One of my favorite Sunday routines is to read Richard Rohr’s Daily Meditations.  This Sunday, he begins the weekly series reflecting on Our Common Planetary Home.   In the spirit of Franciscan writings and their role modeling of what it means to be good stewards of the one place we can all call home, Richard Rohr shares reflections on our responsibilities to care for our home.

He opens today’s essay with the following words.

Today, our common planetary home is falling into ruin. We are on the brink of an unprecedented global challenge regarding the sustainability of our common home, which places a question mark on the very future of human civilization. . . .

The reality of these words hits home so deeply.  We see the ruin around us.  We are also witness to global leaders turning a blinds eye to the challenges we face and further exacerbating the ruin.  Profit and hoarding over sustainability and conservation.

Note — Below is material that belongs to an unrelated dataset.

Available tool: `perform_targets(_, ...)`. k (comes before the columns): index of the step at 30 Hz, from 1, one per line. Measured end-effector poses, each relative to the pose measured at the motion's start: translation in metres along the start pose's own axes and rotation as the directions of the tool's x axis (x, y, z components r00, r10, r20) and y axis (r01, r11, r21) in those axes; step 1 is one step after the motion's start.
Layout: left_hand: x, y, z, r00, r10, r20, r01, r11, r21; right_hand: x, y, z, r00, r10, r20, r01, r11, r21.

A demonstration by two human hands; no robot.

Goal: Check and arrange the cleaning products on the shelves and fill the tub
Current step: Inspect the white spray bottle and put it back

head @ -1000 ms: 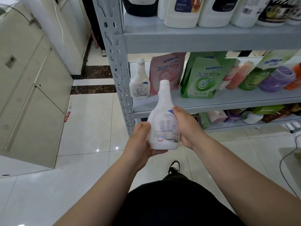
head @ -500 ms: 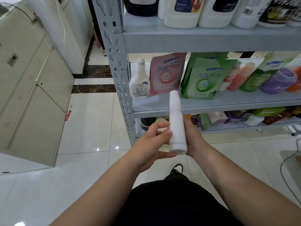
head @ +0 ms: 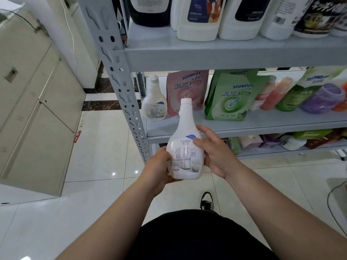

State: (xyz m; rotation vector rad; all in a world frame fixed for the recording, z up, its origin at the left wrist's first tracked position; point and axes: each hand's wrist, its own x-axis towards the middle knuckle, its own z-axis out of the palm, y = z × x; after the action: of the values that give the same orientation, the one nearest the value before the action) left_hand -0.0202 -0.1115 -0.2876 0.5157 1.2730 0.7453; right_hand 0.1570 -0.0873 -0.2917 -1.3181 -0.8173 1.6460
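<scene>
I hold a white cleaner bottle (head: 185,145) upright in front of the grey metal shelf unit (head: 234,57), its printed front label facing me. My left hand (head: 159,169) cups its lower left side and base. My right hand (head: 214,152) grips its right side, thumb across the label. A second identical white bottle (head: 154,102) stands at the left end of the middle shelf (head: 262,126), beside a pink refill pouch (head: 186,91) and a green refill pouch (head: 232,98).
Large white and dark jugs (head: 199,17) line the top shelf. Orange, green and purple containers (head: 319,98) fill the middle shelf's right. Packets crowd the bottom shelf (head: 281,141). A beige cabinet (head: 37,109) stands left. A cable (head: 334,203) lies on the tiled floor at right.
The bottle has been turned in my hands: back label first, then edge-on, now its front label faces me. Both hands have closed round it again.
</scene>
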Motion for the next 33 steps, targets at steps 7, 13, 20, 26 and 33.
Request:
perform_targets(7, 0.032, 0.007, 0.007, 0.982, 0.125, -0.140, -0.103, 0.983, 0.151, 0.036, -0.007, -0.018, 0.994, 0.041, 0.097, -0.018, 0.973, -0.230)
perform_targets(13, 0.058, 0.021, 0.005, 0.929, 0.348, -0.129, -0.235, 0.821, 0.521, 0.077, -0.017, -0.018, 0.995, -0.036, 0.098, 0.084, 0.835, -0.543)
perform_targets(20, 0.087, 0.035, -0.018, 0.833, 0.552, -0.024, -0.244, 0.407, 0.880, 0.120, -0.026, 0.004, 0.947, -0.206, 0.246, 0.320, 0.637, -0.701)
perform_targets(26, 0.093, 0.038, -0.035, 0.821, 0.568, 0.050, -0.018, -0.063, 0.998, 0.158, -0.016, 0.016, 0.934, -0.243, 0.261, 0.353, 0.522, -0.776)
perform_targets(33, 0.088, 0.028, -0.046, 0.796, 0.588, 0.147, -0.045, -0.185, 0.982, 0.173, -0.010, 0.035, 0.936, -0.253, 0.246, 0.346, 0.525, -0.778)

However, there is hope because we also see many voices, especially younger voices, crying out for changing our behaviors and practices to align with a more sustainable and equitable way of living.  Will their voices echo long and loud enough to influence the masses of people needed to overshadow the power structure focused on profit?

Richard Rohr lays out a challenge for us to live by when he writes:

The contemporary ecological crisis, in fact, lays bare precisely our incapacity to perceive the physical world as impregnated with the “divine presence.”

We have to learn to see the “divine presence” in all living things and Earthly resources.  If we are unable to recognize this “divine presence” then we make be relegated to treating the Earth as a marketplace (Rohr’s metaphor).  In that case, our home is in jeopardy.  But Rohr’s does give us light at the end of the tunnel in his last sentence:

We need to be aflame once again with the zeal for our common home.

The emphasis is on the word common, which to me means equitable.  The Earth is not here for the US, China, or any other country to dominate and subjugate.  It is here for each and every one of us to appreciate, making the resources available to everyone in sustainable ways so they can be passed along to future generations.